**Your objective**. What is needed is an exact printout of all the data.

**Dataset content**.
+===+
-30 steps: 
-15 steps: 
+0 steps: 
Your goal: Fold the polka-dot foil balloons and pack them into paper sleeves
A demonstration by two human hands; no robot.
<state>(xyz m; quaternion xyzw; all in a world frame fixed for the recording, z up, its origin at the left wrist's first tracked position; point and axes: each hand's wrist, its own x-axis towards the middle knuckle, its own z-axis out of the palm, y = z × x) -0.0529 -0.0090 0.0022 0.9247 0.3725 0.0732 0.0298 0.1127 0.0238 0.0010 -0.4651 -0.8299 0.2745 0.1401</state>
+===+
**Output of the exercise**.
-30 steps: 
-15 steps: 
+0 steps: 
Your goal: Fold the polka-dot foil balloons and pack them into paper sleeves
A demonstration by two human hands; no robot.
<state>(xyz m; quaternion xyzw; all in a world frame fixed for the recording, z up, its origin at the left wrist's first tracked position; point and axes: each hand's wrist, its own x-axis towards the middle knuckle, its own z-axis out of the palm, y = z × x) -0.0529 -0.0090 0.0022 0.9247 0.3725 0.0732 0.0298 0.1127 0.0238 0.0010 -0.4651 -0.8299 0.2745 0.1401</state>

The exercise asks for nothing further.